- [WHAT YOU WILL DO]: Without omitting anything, retype the data that follows.

- [SOURCE MATERIAL]:
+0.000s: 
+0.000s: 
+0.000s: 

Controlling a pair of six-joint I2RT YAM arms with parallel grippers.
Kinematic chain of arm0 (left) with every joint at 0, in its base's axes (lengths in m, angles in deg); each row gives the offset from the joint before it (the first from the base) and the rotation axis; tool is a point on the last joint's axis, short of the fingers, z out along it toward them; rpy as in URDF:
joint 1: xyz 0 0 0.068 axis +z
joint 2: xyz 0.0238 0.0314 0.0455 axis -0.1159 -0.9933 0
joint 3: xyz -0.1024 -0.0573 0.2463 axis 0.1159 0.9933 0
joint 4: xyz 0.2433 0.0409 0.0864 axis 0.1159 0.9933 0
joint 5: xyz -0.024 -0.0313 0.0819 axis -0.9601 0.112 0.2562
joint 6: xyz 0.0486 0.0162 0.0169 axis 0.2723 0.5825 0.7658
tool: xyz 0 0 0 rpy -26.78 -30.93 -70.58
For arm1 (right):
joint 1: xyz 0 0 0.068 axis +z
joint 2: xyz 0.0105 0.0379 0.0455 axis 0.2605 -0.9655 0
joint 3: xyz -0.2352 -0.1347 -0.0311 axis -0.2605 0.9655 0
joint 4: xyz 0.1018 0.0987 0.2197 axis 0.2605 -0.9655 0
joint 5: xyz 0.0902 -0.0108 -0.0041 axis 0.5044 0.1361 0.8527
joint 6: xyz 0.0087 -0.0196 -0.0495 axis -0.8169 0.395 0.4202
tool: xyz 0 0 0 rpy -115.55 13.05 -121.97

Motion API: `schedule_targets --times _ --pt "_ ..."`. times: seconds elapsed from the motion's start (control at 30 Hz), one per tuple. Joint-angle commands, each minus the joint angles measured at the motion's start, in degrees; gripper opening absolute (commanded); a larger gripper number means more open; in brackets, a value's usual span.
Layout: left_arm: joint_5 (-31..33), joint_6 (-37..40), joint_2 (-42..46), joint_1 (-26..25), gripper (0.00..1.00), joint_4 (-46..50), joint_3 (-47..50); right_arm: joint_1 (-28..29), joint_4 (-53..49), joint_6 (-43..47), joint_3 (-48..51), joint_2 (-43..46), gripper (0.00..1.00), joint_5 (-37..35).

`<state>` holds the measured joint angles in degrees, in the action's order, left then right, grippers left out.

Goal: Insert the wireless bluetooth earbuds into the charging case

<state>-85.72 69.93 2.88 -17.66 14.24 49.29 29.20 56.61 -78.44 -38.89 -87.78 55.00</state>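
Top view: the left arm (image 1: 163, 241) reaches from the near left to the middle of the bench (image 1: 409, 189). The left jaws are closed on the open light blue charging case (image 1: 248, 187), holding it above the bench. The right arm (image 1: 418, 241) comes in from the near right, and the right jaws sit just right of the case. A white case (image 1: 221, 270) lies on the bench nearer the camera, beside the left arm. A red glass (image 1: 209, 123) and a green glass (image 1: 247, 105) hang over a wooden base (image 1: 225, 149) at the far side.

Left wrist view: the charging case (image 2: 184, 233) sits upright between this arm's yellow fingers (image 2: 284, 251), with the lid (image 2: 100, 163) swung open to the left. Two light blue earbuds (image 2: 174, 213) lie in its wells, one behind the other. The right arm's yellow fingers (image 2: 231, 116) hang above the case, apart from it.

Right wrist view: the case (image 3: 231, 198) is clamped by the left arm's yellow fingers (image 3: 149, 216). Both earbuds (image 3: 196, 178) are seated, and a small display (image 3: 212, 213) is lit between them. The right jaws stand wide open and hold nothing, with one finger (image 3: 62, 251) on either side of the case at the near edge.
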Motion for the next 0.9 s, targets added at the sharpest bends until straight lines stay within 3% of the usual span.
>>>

- [TASK OUTPUT]:
+0.000s: 
+0.000s: 
+0.000s: 

Controlling a pair of six-joint I2RT YAM arms with parallel grippers.
Kinematic chain of arm0 (left) with every joint at 0, in its base's axes (lengths in m, angles in deg); each row gives the offset from the joint before it (the first from the base) and the rotation axis; tool is a point on the last joint's axis, short of the fingers, z out along it toward them; rpy as in URDF:
joint 1: xyz 0 0 0.068 axis +z
joint 2: xyz 0.0238 0.0314 0.0455 axis -0.1159 -0.9933 0
joint 3: xyz -0.1024 -0.0573 0.2463 axis 0.1159 0.9933 0
joint 4: xyz 0.2433 0.0409 0.0864 axis 0.1159 0.9933 0
joint 5: xyz -0.024 -0.0313 0.0819 axis -0.9601 0.112 0.2562
joint 6: xyz 0.0486 0.0162 0.0169 axis 0.2723 0.5825 0.7658
tool: xyz 0 0 0 rpy -26.78 -30.93 -70.58
For arm1 (right):
joint 1: xyz 0 0 0.068 axis +z
joint 2: xyz 0.0105 0.0379 0.0455 axis 0.2605 -0.9655 0
joint 3: xyz -0.2352 -0.1347 -0.0311 axis -0.2605 0.9655 0
joint 4: xyz 0.1018 0.0987 0.2197 axis 0.2605 -0.9655 0
joint 5: xyz 0.0902 -0.0108 -0.0041 axis 0.5044 0.1361 0.8527
joint 6: xyz 0.0087 -0.0196 -0.0495 axis -0.8169 0.395 0.4202
tool: xyz 0 0 0 rpy -115.55 13.05 -121.97

Motion API: `schedule_targets --times _ --pt "_ ..."`. times: seconds elapsed from the motion's start (control at 30 Hz), one per tuple. Joint-angle commands, each minus the joint angles measured at the motion's start, in degrees; gripper opening absolute (commanded); a larger gripper number means more open; in brackets, a value's usual span.
Layout: left_arm: joint_5 (-31..33), joint_6 (-37..40), joint_2 (-42..46), joint_1 (-26..25), gripper (0.00..1.00), joint_4 (-46..50), joint_3 (-47..50); right_arm: joint_1 (-28..29), joint_4 (-53..49), joint_6 (-43..47), joint_3 (-48..51), joint_2 (-43..46), gripper (0.00..1.00), joint_5 (-37..35).

`<state>` holds the measured joint angles in degrees, in the action's order, left then right, grippers left out.

Goal: Insert the wireless bluetooth earbuds into the charging case

<state>-85.72 69.93 2.88 -17.66 14.24 49.29 29.20 56.61 -78.44 -38.89 -87.78 55.00</state>
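Top view: the left arm (image 1: 163, 241) reaches from the near left to the middle of the bench (image 1: 409, 189). The left jaws are closed on the open light blue charging case (image 1: 248, 187), holding it above the bench. The right arm (image 1: 418, 241) comes in from the near right, and the right jaws sit just right of the case. A white case (image 1: 221, 270) lies on the bench nearer the camera, beside the left arm. A red glass (image 1: 209, 123) and a green glass (image 1: 247, 105) hang over a wooden base (image 1: 225, 149) at the far side.

Left wrist view: the charging case (image 2: 184, 233) sits upright between this arm's yellow fingers (image 2: 284, 251), with the lid (image 2: 100, 163) swung open to the left. Two light blue earbuds (image 2: 174, 213) lie in its wells, one behind the other. The right arm's yellow fingers (image 2: 231, 116) hang above the case, apart from it.

Right wrist view: the case (image 3: 231, 198) is clamped by the left arm's yellow fingers (image 3: 149, 216). Both earbuds (image 3: 196, 178) are seated, and a small display (image 3: 212, 213) is lit between them. The right jaws stand wide open and hold nothing, with one finger (image 3: 62, 251) on either side of the case at the near edge.
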Motion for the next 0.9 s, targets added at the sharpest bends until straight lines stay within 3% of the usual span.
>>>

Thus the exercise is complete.